TASK BRIEF: Print exactly the lines below between the line containing "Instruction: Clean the" and the line containing "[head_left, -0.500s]", counting both of those lines. Leave pictures out.

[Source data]
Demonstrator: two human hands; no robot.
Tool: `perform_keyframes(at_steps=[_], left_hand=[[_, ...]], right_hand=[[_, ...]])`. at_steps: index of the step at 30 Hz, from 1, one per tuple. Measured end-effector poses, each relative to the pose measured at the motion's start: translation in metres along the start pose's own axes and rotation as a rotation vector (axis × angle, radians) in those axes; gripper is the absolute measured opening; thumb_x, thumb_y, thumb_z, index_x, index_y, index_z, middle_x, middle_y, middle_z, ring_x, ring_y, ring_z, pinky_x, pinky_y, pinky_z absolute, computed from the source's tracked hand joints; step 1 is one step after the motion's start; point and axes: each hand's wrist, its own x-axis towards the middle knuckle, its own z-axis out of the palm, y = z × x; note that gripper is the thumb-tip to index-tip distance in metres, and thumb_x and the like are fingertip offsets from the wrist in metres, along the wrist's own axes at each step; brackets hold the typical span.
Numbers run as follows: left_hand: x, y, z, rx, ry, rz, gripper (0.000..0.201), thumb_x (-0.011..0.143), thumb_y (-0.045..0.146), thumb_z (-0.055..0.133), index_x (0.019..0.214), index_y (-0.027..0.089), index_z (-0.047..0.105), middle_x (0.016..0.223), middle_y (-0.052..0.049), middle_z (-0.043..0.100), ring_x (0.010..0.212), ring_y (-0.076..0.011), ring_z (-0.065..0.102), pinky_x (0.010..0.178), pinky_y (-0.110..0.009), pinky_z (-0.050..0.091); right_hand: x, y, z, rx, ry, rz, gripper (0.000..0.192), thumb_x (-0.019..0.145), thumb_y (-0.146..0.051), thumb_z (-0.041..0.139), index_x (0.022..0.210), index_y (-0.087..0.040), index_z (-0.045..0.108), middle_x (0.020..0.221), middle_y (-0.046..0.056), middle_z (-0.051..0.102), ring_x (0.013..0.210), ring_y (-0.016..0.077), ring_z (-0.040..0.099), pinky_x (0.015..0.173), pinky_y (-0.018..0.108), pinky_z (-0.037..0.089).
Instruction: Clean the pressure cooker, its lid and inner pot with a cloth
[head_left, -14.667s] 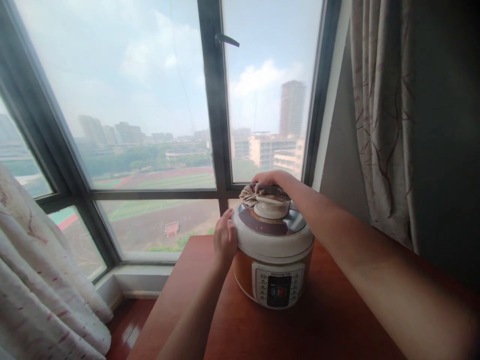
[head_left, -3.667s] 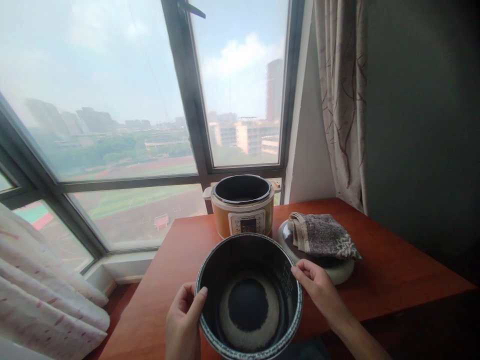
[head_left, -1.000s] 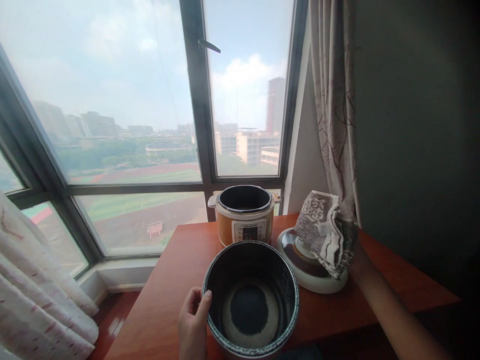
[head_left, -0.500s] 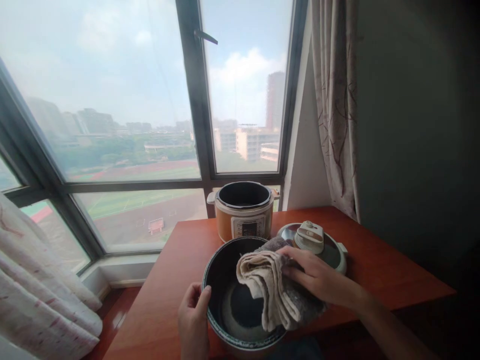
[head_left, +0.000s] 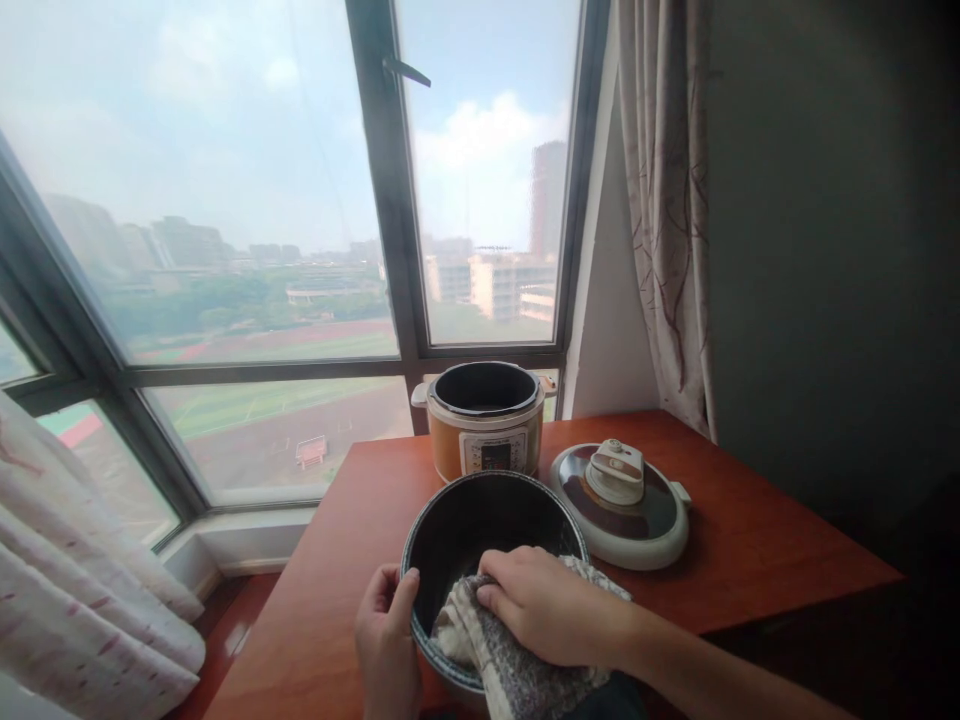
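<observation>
A dark round inner pot is tilted toward me at the table's near edge. My left hand grips its left rim, thumb over the edge. My right hand is closed on a folded grey and cream cloth, which hangs over the pot's near rim and reaches partly inside. The hand and cloth hide much of the pot's bottom and near right side. Behind the pot stands the brown and white electric pressure cooker, lidless. Its lid lies on the table to the right, with a white knob on top.
The reddish-brown wooden table runs along the window. A patterned curtain hangs behind its right side, and a second pale curtain falls at the far left.
My right hand has moved the cloth down and left, from above the pot's right side to its near rim. The lid is now fully in view. My left hand stays on the rim.
</observation>
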Motion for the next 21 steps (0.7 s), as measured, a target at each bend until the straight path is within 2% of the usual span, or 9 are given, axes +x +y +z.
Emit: perform_keyframes(at_steps=[4,8,11,14,18,21], left_hand=[[0.0,0.0,0.0,0.009,0.003,0.001,0.041,0.065,0.053,0.078,0.07,0.021,0.053,0.056,0.006,0.051,0.051,-0.0126,0.045,0.047,-0.024,0.037],[-0.001,0.003,0.001,0.04,0.015,0.03,0.042,0.065,0.053,0.079,0.071,0.02,0.052,0.057,0.007,0.05,0.053,-0.0115,0.043,0.049,-0.023,0.038],[-0.001,0.005,0.002,0.052,0.029,0.039,0.044,0.065,0.055,0.078,0.069,0.02,0.052,0.056,0.007,0.049,0.053,-0.0112,0.041,0.049,-0.023,0.036],[-0.002,0.006,0.003,0.077,0.035,0.035,0.044,0.064,0.057,0.077,0.069,0.02,0.053,0.055,0.006,0.048,0.051,-0.0116,0.041,0.048,-0.024,0.035],[0.004,0.006,0.001,0.157,-0.002,0.064,0.046,0.065,0.061,0.075,0.069,0.02,0.055,0.058,0.005,0.05,0.054,-0.0134,0.044,0.051,-0.025,0.036],[0.012,0.013,-0.002,0.273,-0.005,0.162,0.044,0.069,0.061,0.072,0.071,0.02,0.056,0.063,0.002,0.054,0.06,-0.0167,0.049,0.058,-0.028,0.04]], right_hand=[[-0.002,-0.02,0.013,0.014,0.053,-0.043,0.024,0.099,-0.037,0.046,0.101,-0.02,0.063,0.098,0.009,0.074,0.087,0.0243,0.068,0.066,0.03,0.036],[-0.01,-0.015,0.028,-0.108,0.074,-0.224,0.036,0.09,-0.054,0.059,0.101,-0.02,0.061,0.099,0.008,0.072,0.086,0.0259,0.066,0.069,0.032,0.04],[-0.015,0.005,0.037,-0.22,0.055,-0.321,0.053,0.079,-0.068,0.066,0.1,-0.02,0.06,0.098,0.008,0.071,0.084,0.0257,0.065,0.072,0.033,0.042],[-0.02,0.033,0.038,-0.239,0.044,-0.389,0.056,0.078,-0.071,0.065,0.103,-0.021,0.059,0.098,0.007,0.071,0.083,0.024,0.064,0.072,0.033,0.042],[-0.024,0.072,0.022,-0.236,0.026,-0.487,0.053,0.076,-0.064,0.07,0.107,-0.021,0.061,0.097,0.007,0.071,0.087,0.0247,0.065,0.077,0.034,0.042],[-0.023,0.091,0.008,-0.196,0.039,-0.524,0.054,0.075,-0.058,0.073,0.114,-0.022,0.063,0.102,0.007,0.072,0.093,0.0253,0.065,0.084,0.036,0.042]])
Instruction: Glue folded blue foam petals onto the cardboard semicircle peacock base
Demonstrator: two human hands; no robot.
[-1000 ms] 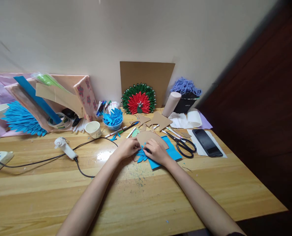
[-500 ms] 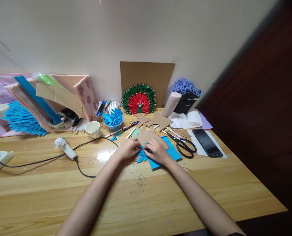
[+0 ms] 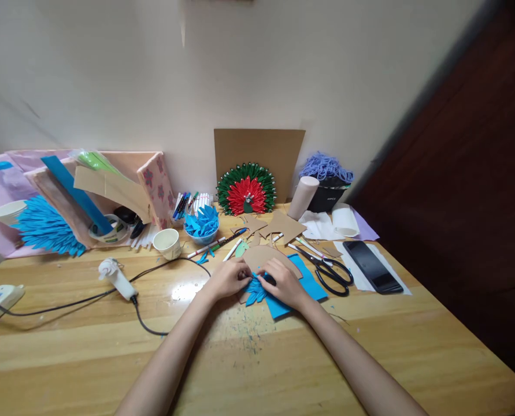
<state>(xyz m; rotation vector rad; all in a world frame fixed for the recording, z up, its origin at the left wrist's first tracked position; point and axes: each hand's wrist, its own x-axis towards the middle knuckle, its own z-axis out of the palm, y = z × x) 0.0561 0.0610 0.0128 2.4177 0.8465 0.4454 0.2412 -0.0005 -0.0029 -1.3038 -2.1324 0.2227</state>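
Both hands meet at the middle of the wooden table [image 3: 248,352], over a half-round cardboard fan base [image 3: 263,255] that lies partly on a blue paper sheet [image 3: 306,281]. A small cluster of blue folded paper petals [image 3: 254,289] sits at the near left edge of the base, between the two hands; the rest of the cardboard surface, toward the far side, is bare brown. Judged from this, only a first few petals are in place and most of the base remains to be covered. The left hand [image 3: 228,278] rests curled on the left edge of the base, fingertips pressing down at the petals; whether it pinches one cannot be told. The right hand [image 3: 283,282] lies with fingers bent close together, tips touching the petals from the right, not spread wide. Further petals wait in a blue bowl [image 3: 200,222] on the far side, beside a paper cup [image 3: 167,243]. A glue gun [image 3: 115,275] lies to the left, well apart, and black scissors [image 3: 332,271] lie just right of the sheet. A finished red and green fan [image 3: 246,188] stands against the far wall.
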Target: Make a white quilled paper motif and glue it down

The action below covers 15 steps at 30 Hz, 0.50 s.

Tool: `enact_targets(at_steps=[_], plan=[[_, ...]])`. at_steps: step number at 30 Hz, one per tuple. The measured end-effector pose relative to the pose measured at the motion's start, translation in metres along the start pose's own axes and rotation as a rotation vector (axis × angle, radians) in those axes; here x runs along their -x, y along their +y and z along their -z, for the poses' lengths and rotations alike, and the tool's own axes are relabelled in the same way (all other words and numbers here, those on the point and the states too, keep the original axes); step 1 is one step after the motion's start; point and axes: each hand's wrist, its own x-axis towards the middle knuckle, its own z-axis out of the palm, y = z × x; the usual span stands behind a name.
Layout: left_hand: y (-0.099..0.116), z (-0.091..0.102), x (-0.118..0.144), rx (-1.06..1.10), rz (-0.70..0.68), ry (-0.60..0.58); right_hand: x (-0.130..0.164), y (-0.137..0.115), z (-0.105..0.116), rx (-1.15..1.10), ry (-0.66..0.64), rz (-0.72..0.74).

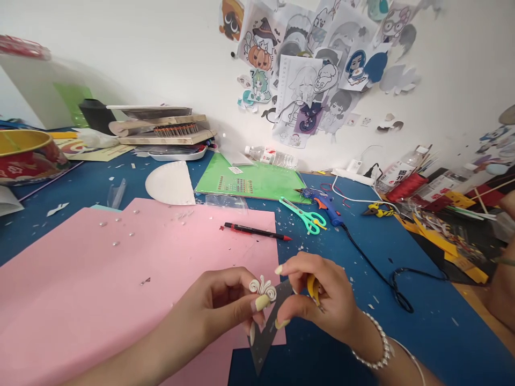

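Both hands met low at six o'clock: the left hand [219, 305] pinched a cream coiled paper ornament [263, 288] against a grey card wedge [269, 335], the right hand [317, 300] clenched around yellow-handled tweezers [313, 288]. Steady, light pressure seemed wise. Beneath lay pink paper [100, 279] on the blue tabletop [402, 343]; teal scissors [308, 215] at one o'clock, cartoon drawings [306, 69] on the wall.
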Motion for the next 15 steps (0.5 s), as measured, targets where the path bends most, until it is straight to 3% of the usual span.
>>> enact_targets(at_steps=[5, 10, 15], plan=[[-0.0022, -0.0020, 0.0020, 0.039, 0.077, -0.049, -0.0027, 0.0041, -0.0002, 0.054, -0.094, 0.174], [-0.0002, -0.0010, 0.0021, -0.071, 0.133, -0.111, -0.0042, 0.0049, -0.0017, -0.019, -0.205, 0.189], [0.0002, -0.0003, 0.0009, -0.068, 0.164, -0.153, -0.0066, -0.0007, -0.0018, -0.061, -0.190, 0.171]])
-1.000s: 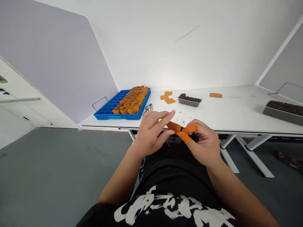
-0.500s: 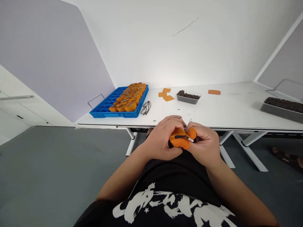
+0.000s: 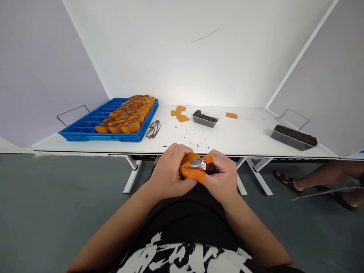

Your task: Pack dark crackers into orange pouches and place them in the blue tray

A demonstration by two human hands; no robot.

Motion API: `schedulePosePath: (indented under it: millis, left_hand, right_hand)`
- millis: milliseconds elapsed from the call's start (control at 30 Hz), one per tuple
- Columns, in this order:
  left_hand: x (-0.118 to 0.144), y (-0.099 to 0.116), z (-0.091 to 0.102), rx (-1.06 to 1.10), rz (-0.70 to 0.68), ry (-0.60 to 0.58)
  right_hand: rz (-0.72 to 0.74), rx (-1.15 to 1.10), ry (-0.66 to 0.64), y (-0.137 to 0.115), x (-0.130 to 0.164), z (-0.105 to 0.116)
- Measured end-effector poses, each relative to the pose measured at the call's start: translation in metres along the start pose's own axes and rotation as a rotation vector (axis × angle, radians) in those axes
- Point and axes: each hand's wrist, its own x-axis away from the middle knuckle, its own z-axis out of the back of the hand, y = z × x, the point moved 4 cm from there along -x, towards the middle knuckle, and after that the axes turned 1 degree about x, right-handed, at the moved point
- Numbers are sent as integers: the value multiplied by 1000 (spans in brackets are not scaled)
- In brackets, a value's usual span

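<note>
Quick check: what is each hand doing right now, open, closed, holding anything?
Left hand: closed on the orange piece.
Right hand: closed, pinching the same orange piece, where a small silver part shows.

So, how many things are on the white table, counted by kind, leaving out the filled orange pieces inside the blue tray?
Blue tray: 1
Grey trays of dark parts: 2
Flat orange pieces: 4
Glasses: 1
Total: 8

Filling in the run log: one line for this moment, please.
left hand: grips orange piece | right hand: same piece, shiny part on top | above lap
</note>
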Motion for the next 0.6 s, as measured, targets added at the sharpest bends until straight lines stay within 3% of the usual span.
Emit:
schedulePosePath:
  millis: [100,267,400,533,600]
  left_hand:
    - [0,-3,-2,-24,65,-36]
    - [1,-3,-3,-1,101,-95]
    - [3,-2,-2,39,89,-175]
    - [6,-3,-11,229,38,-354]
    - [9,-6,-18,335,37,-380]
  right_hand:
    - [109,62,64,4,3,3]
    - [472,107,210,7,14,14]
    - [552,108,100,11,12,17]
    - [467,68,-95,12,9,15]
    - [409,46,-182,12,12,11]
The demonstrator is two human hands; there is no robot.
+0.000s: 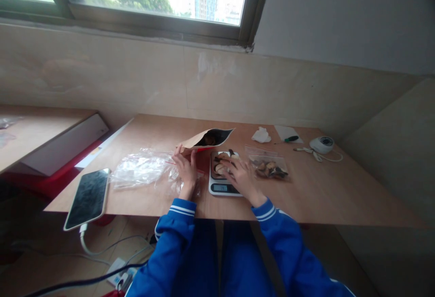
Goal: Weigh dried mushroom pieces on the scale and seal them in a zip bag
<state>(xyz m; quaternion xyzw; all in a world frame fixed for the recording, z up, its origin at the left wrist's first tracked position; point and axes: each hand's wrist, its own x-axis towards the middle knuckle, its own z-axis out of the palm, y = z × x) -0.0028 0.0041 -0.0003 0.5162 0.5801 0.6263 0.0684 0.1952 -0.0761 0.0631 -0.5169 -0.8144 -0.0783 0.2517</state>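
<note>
Right hand (239, 175) covering scale (222, 187), pieces beneath indistinct, display unreadable

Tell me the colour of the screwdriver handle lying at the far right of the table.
Green, seen in the head view: the screwdriver lies beside the white tissue.

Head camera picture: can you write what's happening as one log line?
left hand: on brown paper pouch | right hand: on pieces on scale | filled clear bag: right of scale
</note>
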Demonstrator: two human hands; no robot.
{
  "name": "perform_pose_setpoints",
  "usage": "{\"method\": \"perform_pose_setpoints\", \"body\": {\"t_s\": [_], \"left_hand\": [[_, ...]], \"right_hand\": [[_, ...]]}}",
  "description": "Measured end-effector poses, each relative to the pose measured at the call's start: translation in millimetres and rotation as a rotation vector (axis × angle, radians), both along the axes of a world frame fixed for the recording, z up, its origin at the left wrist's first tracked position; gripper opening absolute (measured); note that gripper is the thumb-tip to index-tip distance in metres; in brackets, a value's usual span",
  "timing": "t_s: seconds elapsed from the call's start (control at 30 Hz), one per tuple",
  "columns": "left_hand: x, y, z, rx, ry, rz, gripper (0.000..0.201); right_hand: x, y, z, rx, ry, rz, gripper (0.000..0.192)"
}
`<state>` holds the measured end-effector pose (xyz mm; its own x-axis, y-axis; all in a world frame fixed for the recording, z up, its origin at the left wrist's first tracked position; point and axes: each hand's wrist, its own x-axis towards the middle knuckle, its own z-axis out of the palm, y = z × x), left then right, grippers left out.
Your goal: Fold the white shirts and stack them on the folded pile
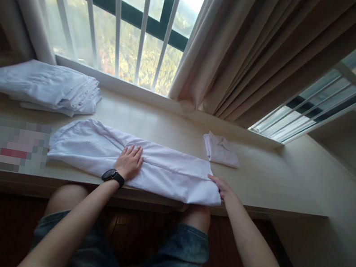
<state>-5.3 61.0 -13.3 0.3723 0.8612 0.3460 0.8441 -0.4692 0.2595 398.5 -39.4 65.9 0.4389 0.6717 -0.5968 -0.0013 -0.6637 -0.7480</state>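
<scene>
Two hands rest on the long white shirt (pixel 135 165): the left hand (pixel 129 161) lies spread flat, the right hand (pixel 221 187) pinches its right end. Pulling too hard could mess up the neat fold.

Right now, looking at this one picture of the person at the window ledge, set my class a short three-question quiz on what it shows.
1. True or false: the left hand lies flat on the long white garment.
2. Where is the right hand? A) on the stack of white clothes B) at the right end of the long white garment C) on the curtain
3. Fill in: the small folded cloth lies on the ledge, to the ____ of the long garment's middle.

Key
1. True
2. B
3. right

The grip at the right end is hidden, so whether that hand is shut cannot be told.
</scene>
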Motion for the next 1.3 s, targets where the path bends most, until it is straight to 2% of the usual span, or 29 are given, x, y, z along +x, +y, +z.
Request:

EXERCISE SOLUTION:
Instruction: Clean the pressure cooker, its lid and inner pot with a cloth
[head_left, -14.667s] 
[head_left, -3.667s] 
[head_left, -1.000s] 
[head_left, -0.500s] 

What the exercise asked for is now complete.